About this exercise:
Transcribe word for word the lines below from the line with "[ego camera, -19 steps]" through the line with "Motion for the", ends included.

Provided material START

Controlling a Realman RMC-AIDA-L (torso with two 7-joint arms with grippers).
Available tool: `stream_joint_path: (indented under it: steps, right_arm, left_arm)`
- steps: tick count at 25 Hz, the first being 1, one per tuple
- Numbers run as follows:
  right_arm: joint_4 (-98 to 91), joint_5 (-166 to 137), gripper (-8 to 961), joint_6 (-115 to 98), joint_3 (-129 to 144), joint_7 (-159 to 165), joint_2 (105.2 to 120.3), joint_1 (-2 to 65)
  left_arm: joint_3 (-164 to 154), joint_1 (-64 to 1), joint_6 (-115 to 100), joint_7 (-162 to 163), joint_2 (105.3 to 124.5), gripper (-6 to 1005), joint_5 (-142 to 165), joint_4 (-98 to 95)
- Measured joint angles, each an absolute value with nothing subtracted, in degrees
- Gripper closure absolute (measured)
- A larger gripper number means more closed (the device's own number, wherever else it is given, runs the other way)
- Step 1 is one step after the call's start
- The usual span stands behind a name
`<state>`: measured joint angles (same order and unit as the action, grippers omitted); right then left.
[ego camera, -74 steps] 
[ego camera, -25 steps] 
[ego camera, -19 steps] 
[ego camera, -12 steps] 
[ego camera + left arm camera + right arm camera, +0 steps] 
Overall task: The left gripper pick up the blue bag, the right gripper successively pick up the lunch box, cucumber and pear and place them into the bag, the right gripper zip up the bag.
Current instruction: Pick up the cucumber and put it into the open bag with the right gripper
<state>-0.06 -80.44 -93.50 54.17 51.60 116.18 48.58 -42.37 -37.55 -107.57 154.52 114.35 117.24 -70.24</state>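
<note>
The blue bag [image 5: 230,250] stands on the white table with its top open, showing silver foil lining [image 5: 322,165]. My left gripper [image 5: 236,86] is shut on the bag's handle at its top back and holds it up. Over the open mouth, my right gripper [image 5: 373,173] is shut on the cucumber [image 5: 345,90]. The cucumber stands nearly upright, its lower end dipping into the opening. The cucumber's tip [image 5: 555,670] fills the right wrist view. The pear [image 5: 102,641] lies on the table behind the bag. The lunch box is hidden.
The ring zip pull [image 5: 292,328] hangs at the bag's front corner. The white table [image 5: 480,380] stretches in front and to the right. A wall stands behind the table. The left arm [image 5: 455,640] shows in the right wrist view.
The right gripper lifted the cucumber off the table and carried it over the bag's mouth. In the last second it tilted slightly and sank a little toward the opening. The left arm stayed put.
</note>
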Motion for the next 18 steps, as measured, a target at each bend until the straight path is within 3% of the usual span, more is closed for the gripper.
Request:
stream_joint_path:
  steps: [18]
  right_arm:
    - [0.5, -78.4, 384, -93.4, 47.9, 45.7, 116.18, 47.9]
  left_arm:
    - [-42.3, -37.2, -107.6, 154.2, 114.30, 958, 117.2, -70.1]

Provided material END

Solution for this problem:
[ego camera, -19 steps] 
[ego camera, -12 steps] 
[ego camera + left arm camera + right arm camera, +0 steps] 
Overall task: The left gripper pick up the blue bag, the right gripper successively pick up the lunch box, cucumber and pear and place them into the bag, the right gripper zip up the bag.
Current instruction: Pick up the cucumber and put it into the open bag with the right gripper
<state>-0.06 -80.44 -93.50 54.17 51.60 116.18 48.58 -42.37 -37.55 -107.57 154.52 114.35 117.24 -70.24</state>
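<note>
The blue bag [image 5: 230,250] stands on the white table with its top open, showing silver foil lining [image 5: 322,165]. My left gripper [image 5: 236,86] is shut on the bag's handle at its top back and holds it up. Over the open mouth, my right gripper [image 5: 373,173] is shut on the cucumber [image 5: 345,90]. The cucumber stands nearly upright, its lower end dipping into the opening. The cucumber's tip [image 5: 555,670] fills the right wrist view. The pear [image 5: 102,641] lies on the table behind the bag. The lunch box is hidden.
The ring zip pull [image 5: 292,328] hangs at the bag's front corner. The white table [image 5: 480,380] stretches in front and to the right. A wall stands behind the table. The left arm [image 5: 455,640] shows in the right wrist view.
The right gripper lifted the cucumber off the table and carried it over the bag's mouth. In the last second it tilted slightly and sank a little toward the opening. The left arm stayed put.
</note>
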Motion for the next 18 steps, as measured, a target at each bend until the straight path is within 3% of the usual span, more is closed for the gripper.

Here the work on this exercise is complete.